YOUR GOAL => Find the line containing "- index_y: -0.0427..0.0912" in the entries below. Restate it and each line after it, word for word, up to and including the line containing "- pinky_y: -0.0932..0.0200".
*** GIVEN ENTRIES Section Begins ***
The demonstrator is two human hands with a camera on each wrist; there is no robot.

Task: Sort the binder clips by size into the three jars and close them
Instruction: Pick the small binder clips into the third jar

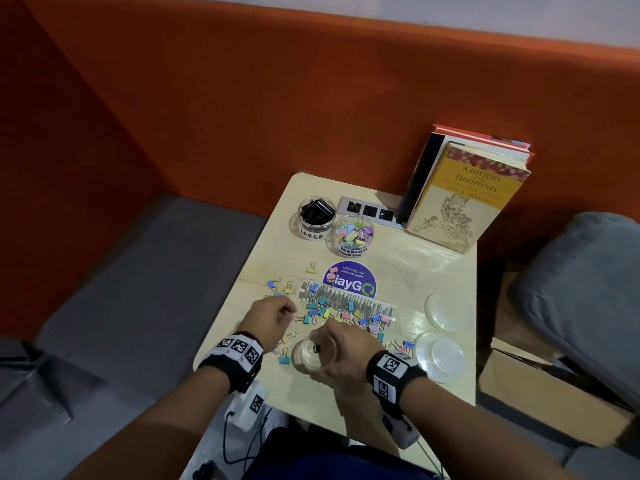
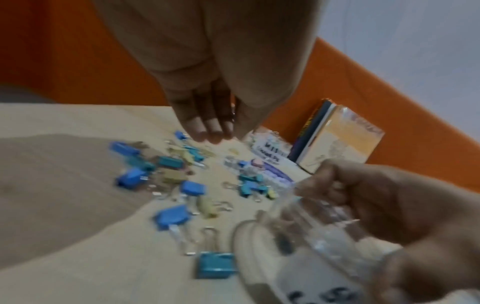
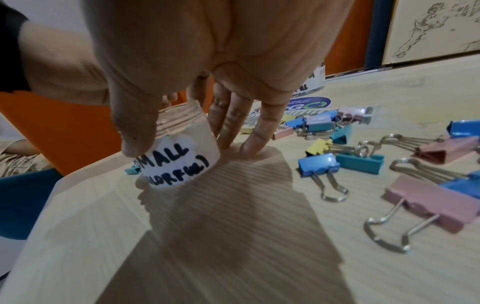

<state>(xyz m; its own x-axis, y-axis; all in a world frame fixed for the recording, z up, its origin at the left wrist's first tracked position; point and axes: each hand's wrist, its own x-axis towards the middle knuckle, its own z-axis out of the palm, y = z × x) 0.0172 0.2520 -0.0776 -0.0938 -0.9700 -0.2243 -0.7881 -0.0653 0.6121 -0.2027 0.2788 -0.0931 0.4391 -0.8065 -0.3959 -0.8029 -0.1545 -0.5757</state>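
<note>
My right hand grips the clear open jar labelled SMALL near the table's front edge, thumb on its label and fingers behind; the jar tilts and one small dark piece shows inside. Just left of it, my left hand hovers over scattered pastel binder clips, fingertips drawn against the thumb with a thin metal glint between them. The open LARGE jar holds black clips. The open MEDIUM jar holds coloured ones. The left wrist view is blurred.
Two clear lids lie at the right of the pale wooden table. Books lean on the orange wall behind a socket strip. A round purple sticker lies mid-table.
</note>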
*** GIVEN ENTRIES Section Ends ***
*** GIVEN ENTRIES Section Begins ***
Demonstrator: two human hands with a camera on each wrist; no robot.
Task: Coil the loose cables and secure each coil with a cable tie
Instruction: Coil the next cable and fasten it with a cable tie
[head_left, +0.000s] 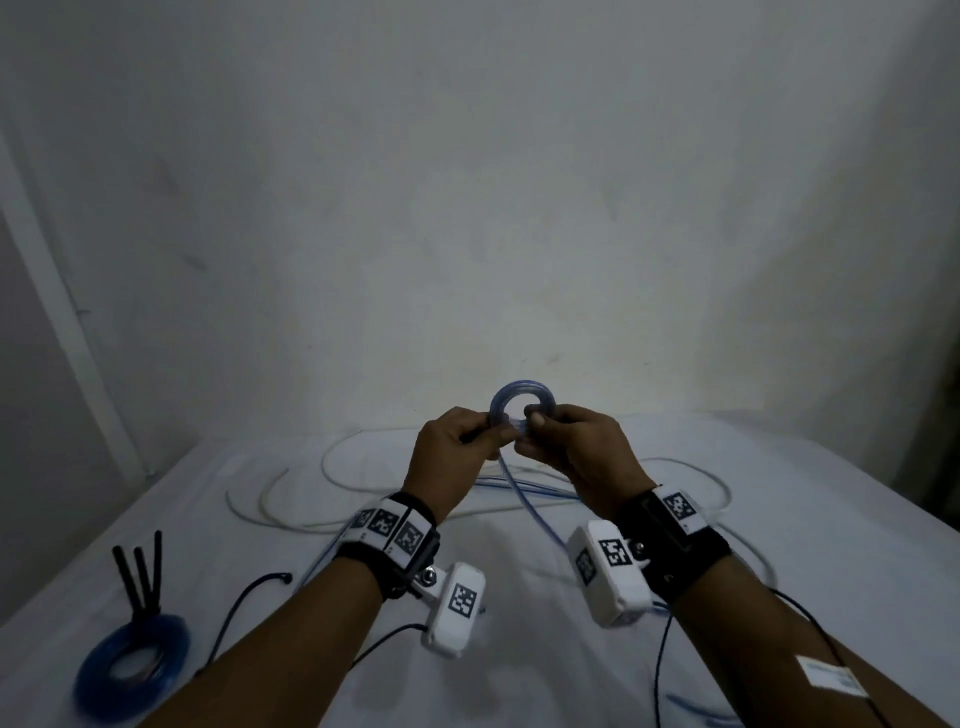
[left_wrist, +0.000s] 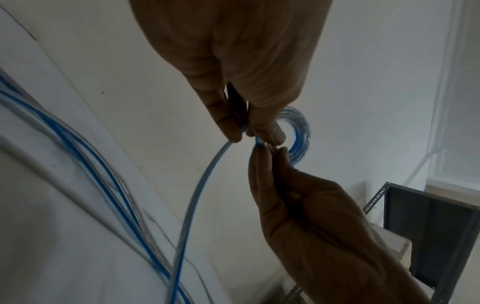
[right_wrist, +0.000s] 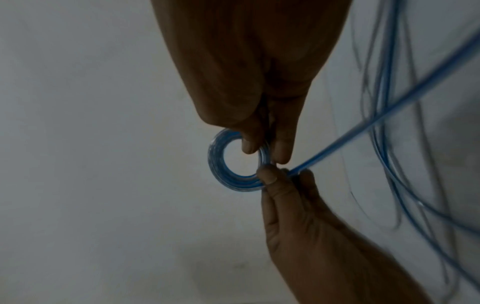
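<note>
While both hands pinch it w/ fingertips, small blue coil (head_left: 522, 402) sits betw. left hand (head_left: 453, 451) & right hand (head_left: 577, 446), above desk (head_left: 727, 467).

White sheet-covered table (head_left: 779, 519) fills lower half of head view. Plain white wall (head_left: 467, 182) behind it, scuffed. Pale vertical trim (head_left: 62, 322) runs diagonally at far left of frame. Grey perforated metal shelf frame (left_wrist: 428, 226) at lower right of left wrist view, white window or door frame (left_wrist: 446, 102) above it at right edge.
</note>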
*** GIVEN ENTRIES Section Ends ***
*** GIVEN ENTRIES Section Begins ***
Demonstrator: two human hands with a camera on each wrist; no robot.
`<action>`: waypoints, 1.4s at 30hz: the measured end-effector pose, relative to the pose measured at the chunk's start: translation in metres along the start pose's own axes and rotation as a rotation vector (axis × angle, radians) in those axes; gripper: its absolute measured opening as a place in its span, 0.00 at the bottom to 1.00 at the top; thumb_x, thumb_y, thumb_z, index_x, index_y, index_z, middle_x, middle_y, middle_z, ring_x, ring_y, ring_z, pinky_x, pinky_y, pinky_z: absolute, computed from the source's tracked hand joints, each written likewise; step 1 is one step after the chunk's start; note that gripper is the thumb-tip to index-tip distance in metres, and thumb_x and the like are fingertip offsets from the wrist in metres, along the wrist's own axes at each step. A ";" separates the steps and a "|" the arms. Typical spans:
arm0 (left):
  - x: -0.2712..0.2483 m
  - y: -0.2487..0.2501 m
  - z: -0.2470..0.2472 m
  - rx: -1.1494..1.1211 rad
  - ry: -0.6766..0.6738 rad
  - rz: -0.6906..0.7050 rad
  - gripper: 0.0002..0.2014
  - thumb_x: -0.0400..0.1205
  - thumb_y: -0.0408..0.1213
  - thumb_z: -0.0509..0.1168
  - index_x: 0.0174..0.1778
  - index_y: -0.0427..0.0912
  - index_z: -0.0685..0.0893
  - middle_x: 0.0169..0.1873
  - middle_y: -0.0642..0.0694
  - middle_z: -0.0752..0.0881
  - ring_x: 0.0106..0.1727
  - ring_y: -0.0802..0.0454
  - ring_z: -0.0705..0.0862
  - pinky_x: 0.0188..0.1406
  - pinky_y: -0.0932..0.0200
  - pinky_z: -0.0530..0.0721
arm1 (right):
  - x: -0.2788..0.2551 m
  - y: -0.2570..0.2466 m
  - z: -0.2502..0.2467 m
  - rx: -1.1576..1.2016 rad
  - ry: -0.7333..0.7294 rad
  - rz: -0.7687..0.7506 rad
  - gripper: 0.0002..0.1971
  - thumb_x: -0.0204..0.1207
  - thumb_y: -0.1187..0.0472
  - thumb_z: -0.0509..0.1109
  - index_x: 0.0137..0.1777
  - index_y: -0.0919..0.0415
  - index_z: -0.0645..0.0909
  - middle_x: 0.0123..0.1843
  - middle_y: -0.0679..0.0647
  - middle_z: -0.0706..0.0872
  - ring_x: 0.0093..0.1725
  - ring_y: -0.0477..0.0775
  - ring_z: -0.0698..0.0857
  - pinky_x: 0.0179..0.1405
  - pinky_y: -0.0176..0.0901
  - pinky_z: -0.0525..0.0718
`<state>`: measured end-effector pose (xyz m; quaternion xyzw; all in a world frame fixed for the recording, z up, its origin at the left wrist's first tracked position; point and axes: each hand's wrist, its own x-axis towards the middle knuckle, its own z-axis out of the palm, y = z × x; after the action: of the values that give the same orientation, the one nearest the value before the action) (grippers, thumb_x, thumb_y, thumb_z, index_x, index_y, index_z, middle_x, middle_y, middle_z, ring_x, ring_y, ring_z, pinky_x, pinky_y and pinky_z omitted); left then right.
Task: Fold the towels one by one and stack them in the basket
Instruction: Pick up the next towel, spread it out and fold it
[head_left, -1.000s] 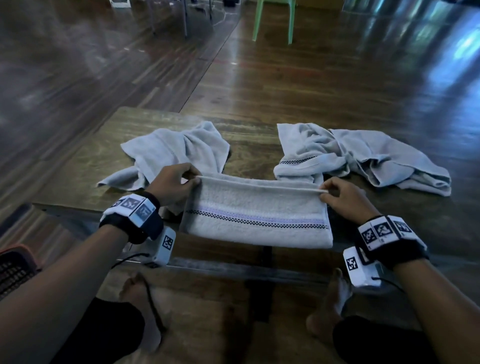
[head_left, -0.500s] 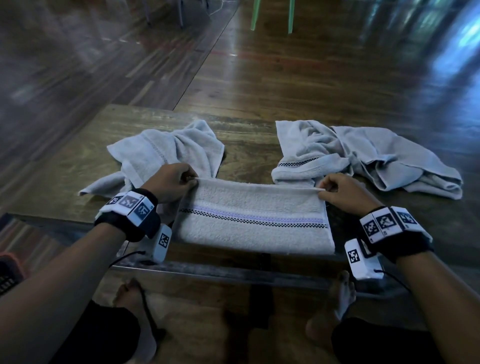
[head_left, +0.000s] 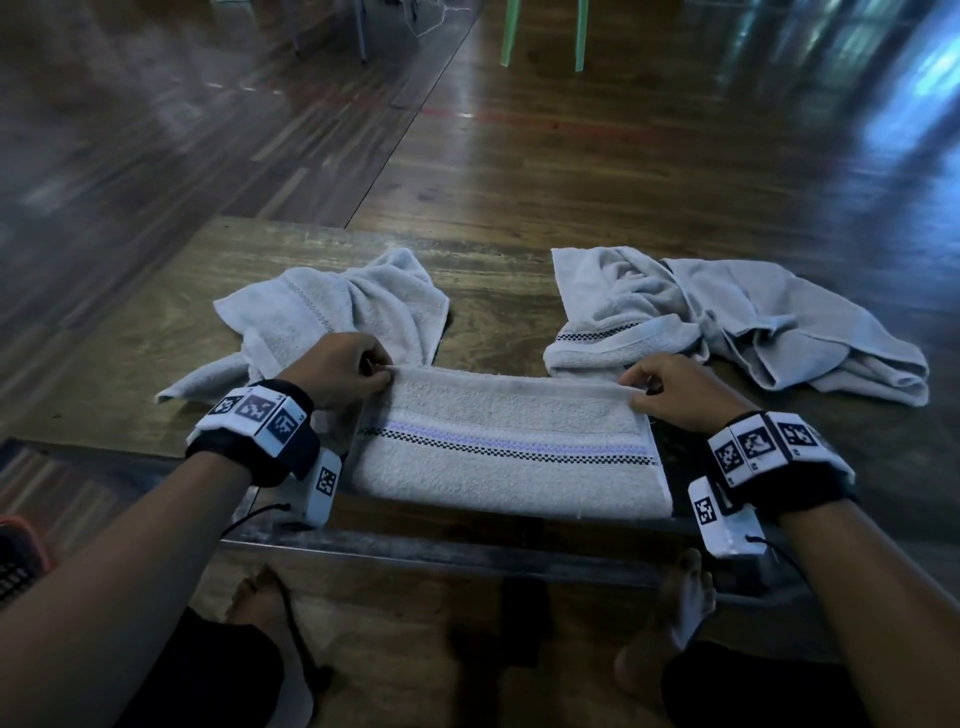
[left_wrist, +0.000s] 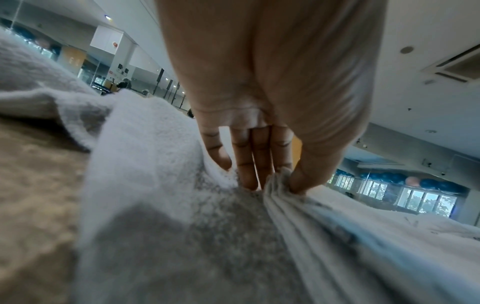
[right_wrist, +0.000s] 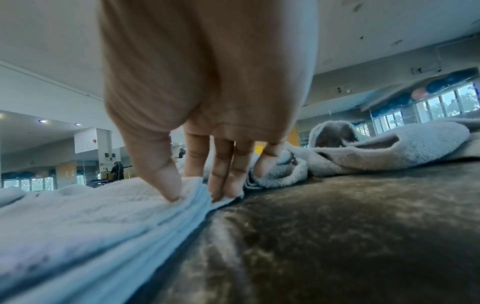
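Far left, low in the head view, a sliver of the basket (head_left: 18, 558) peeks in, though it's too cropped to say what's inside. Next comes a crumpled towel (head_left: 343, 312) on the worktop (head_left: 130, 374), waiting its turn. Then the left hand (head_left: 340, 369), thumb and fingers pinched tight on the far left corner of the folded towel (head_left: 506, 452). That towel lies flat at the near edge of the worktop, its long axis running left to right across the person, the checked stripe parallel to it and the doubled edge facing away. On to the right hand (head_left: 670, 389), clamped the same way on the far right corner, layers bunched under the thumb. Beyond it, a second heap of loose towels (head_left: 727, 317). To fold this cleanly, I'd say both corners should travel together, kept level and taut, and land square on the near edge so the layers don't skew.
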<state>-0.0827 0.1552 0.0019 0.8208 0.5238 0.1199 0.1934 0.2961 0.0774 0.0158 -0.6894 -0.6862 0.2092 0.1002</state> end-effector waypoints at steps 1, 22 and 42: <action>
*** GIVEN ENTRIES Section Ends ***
THE ANSWER =>
  - index_y: -0.0427..0.0912
  - index_z: -0.0685..0.0893
  - middle_x: 0.0169..0.1873
  - middle_y: -0.0642..0.0694
  - middle_z: -0.0752..0.0881
  - ring_x: 0.0106..0.1727
  - ring_y: -0.0802..0.0454
  - ring_z: -0.0705..0.0862
  - pinky_x: 0.0188..0.1406
  - pinky_y: -0.0932..0.0200

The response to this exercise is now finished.